=== Requirement ===
Quote, with no changes, the lines that run from the top of the material to the line with "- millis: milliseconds", both included.

=== Data segment ===
---
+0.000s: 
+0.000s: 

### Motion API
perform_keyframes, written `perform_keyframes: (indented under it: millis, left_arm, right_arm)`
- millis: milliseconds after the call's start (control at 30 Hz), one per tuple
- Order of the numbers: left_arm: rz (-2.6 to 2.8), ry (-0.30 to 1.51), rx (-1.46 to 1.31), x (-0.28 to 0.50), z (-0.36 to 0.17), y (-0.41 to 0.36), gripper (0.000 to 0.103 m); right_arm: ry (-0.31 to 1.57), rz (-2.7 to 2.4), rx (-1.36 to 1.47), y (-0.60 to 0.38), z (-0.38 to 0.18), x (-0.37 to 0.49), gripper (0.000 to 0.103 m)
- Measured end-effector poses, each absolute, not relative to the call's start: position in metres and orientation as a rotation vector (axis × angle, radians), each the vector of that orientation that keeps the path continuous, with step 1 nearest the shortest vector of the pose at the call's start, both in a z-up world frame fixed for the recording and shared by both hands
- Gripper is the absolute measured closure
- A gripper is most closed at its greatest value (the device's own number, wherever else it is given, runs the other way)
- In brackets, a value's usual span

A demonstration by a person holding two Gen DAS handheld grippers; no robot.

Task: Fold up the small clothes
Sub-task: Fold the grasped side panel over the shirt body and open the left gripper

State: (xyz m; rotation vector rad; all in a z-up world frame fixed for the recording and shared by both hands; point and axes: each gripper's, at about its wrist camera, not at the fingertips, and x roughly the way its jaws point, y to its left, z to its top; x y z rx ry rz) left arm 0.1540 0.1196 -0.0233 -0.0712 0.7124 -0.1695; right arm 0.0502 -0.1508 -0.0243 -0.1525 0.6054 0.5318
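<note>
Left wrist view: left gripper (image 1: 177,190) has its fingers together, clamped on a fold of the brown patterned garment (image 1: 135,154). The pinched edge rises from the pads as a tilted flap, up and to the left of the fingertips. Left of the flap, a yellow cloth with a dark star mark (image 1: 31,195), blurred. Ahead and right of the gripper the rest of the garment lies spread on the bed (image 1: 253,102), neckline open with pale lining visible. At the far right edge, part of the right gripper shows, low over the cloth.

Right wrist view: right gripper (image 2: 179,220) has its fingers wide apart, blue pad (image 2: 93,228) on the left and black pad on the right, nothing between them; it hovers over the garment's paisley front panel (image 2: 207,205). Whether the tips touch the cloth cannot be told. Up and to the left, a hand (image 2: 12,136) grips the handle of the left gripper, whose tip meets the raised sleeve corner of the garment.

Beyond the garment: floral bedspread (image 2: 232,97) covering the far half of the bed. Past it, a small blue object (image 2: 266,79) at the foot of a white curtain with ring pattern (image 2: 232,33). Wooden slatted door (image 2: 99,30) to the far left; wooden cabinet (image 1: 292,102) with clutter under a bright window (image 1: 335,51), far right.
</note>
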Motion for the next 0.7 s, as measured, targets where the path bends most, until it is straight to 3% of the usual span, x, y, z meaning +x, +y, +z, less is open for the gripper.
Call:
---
=== Worked solution ===
+0.000s: 
+0.000s: 

### Motion API
perform_keyframes, written `perform_keyframes: (indented under it: millis, left_arm, right_arm)`
- millis: milliseconds after the call's start (control at 30 Hz), one per tuple

The output has been given in full.